I think we may be talking about differing definitions of "acceptance". I agree with the idea that when you have a puppy you have to be prepared to have some destruction and that the proper attitude after the event is not anger or frustration with the dog but more of "well, what's done is done, I'll try harder to make sure that he doesn't have that opportunity again." I also agree that some dogs are more challenging than others in terms of looking for things to 'get into'. What I believe is that dogs like that require a higher level of supervision and restriction on their access to the house and it may be that is required for life. We have a 2 story home and I have a built in gate on the landing of my stairs to make sure that I can prevent our dogs from going up there when I'm not aware because I won't accept that Ellie getting bored and going up to find a candy wrapper my kids left in a trash can or chewing up a flavored chapstick etc. is inevitable.

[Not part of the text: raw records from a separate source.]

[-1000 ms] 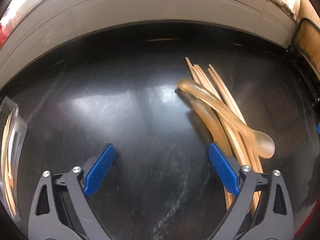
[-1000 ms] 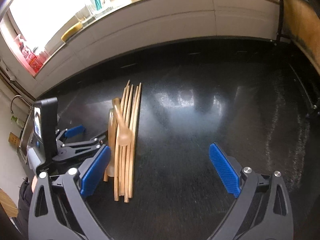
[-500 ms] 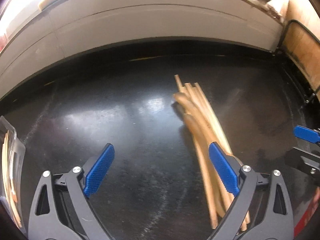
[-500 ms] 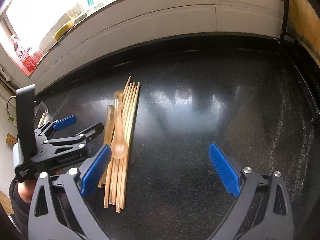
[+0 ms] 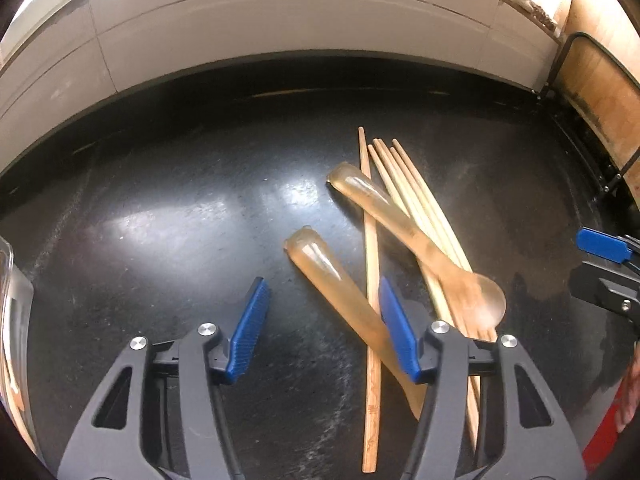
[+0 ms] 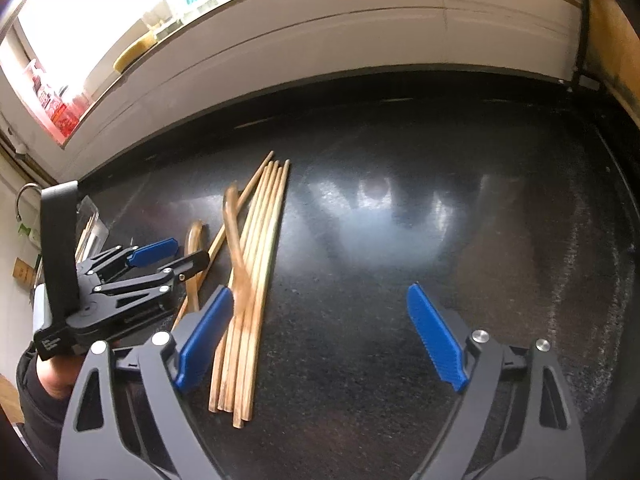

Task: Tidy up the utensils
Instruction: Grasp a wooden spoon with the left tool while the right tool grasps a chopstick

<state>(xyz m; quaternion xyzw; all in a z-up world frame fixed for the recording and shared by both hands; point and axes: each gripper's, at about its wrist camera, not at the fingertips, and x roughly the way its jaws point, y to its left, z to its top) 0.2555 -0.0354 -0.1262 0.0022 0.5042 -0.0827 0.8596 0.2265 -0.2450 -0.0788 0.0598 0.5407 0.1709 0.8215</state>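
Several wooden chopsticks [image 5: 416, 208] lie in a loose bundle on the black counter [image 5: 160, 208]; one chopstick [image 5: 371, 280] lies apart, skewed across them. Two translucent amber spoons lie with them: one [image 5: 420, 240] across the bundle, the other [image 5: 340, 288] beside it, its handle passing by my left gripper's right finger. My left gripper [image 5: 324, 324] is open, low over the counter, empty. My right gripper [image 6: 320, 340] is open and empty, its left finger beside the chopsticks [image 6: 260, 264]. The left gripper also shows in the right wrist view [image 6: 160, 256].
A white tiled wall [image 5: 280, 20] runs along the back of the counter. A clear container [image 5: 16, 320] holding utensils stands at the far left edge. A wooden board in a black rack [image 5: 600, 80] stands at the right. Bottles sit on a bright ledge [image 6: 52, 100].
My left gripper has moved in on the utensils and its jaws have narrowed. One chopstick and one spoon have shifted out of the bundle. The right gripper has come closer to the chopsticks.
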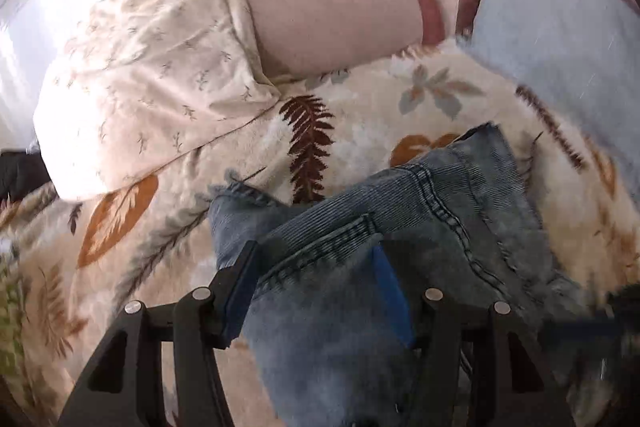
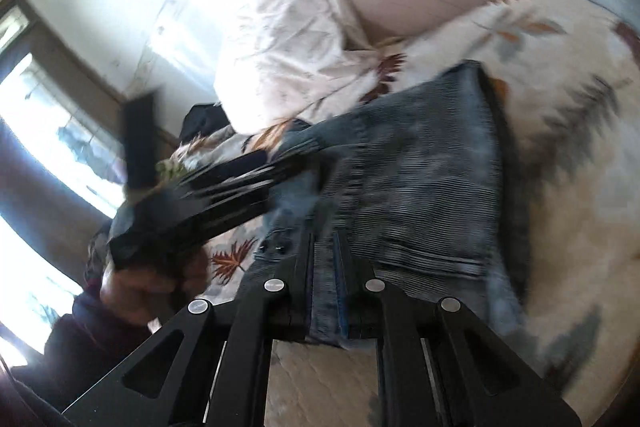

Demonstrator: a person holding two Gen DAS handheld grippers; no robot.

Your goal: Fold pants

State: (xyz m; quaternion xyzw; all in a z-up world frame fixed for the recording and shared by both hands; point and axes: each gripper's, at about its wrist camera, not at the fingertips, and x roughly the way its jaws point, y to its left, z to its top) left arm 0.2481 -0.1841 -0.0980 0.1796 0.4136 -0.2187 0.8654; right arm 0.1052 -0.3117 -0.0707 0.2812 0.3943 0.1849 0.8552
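I am working two grippers over one pair of blue jeans (image 1: 360, 235) lying on a leaf-patterned fleece blanket (image 1: 160, 227) on a bed. My left gripper (image 1: 316, 287) stands fairly wide, denim bunched between its fingers; I cannot tell whether they press it. My right gripper (image 2: 326, 267) is nearly closed, pinching a fold of the jeans. Two pillows lie beyond: one cream floral pillow (image 1: 152, 75), one pink pillow (image 1: 328, 15).
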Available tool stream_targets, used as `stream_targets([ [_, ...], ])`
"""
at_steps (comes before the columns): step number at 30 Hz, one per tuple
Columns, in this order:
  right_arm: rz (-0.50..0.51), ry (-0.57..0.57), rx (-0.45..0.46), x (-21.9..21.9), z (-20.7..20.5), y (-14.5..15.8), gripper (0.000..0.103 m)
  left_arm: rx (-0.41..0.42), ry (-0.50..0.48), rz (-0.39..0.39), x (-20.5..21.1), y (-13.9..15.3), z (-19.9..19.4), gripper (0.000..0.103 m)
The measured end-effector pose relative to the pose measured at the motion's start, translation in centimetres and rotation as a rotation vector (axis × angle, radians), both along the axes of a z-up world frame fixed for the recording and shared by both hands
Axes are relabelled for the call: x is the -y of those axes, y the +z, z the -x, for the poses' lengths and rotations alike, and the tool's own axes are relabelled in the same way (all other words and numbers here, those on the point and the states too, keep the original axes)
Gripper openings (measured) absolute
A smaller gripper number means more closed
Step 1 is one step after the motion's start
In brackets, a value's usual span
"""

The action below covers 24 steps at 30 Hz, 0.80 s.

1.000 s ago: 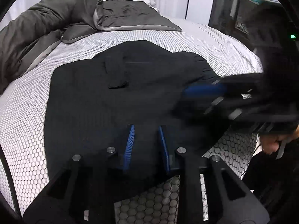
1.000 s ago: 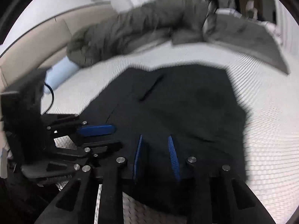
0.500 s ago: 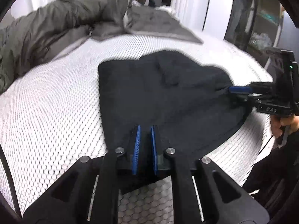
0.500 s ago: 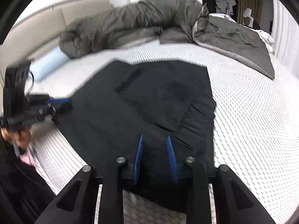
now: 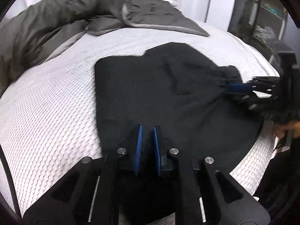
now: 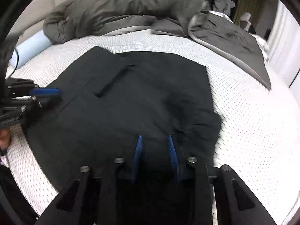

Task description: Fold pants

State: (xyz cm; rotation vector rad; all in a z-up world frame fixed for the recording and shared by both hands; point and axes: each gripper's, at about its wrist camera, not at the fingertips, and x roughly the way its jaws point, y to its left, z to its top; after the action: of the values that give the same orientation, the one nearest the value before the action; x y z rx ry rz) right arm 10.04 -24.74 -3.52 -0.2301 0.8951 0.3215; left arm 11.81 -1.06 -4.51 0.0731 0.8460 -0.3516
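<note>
On the far left, a rumpled grey duvet (image 5: 46, 24) is bunched along the edge of the bed, with a pale blue bolster (image 6: 30, 46) tucked beside it in the right wrist view. The white textured mattress cover (image 5: 46, 103) fills the ground between that bedding and the task's thing.

The black pants (image 5: 168, 93) lie roughly flat in the middle of the bed, already doubled into a compact, nearly square block; a slit pocket (image 6: 114, 80) shows on the top layer. The near hem reaches the bed's edge, just under both tools.

The left gripper (image 5: 148, 129) has just been closing on the near edge of the pants, and its blue pads stand close together with dark cloth between them, so it looks pinched on the fabric. Farther right, the right gripper (image 6: 154, 138) holds its pads a little wider, clamped on a thicker gathered bunch at the waistband corner; in the left wrist view the cloth pulls into taut creases toward it (image 5: 236, 88). A hand (image 5: 288, 129) is partly visible behind that tool.

As a judgement, the lengthwise fold appears done, and both near corners are gripped. What seems left is carrying that edge over to the far edge for another fold, then smoothing the wrinkles near the waistband.
</note>
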Motion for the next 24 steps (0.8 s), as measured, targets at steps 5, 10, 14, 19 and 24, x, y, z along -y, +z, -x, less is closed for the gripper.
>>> stream_targets([
  [5, -0.083, 0.041, 0.009, 1.1, 1.3, 1.7, 0.034, 0.017, 0.03, -0.011, -0.5, 0.7, 0.8, 0.012],
  [10, -0.13, 0.054, 0.064, -1.7, 0.8, 3.7, 0.041, 0.082, -0.009, 0.027, 1.0, 3.6, 0.8, 0.024],
  [14, -0.035, 0.121, 0.011, -6.8, -1.5, 1.9, 0.041, -0.007, -0.082, -0.04, 3.9, 1.9, -2.7, 0.027],
  [19, 0.06, 0.018, -0.041, -4.9, -3.1, 0.0, 0.041, -0.021, -0.056, -0.028, 2.2, 1.0, -3.9, 0.028],
  [24, -0.043, -0.038, -0.04, 0.4, -3.0, 0.7, 0.036, -0.008, 0.033, -0.035, -0.5, 0.2, -3.9, 0.028],
])
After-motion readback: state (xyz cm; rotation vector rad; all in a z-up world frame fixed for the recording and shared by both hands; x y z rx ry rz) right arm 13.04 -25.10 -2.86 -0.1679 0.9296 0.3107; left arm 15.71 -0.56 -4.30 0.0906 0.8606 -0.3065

My parents' Golden, Sailor, spends a lot of time at my house (they live in my neighborhood) the dog is extremely bright and borderline ADD (I'm not kidding, I she is a handful) I put the "puppy mode" baby gates back up when she's around. For the first year or so of Ellie's life I kept gates up so that she was kept in our kitchen and main living area - I still crate Sailor when I leave the house because I refuse to accept that her destroying stuff is just part of the territory of having a puppy (ok, so she's 4 years old now and still a hot mess) but that is what I meant by "not accepting" that mass destruction has to be the norm with having a puppy.


----------



## puddles everywhere (May 13, 2016)

Well put nolefan... sounds like this pup has way too much free time on his hands.


----------



## Foxster (Jun 15, 2017)

I think he needs more exercise. My baby destroyed the hime of previous owner but with me its just remotes or anything he feels I value - glasses etc etc which I put out of reach.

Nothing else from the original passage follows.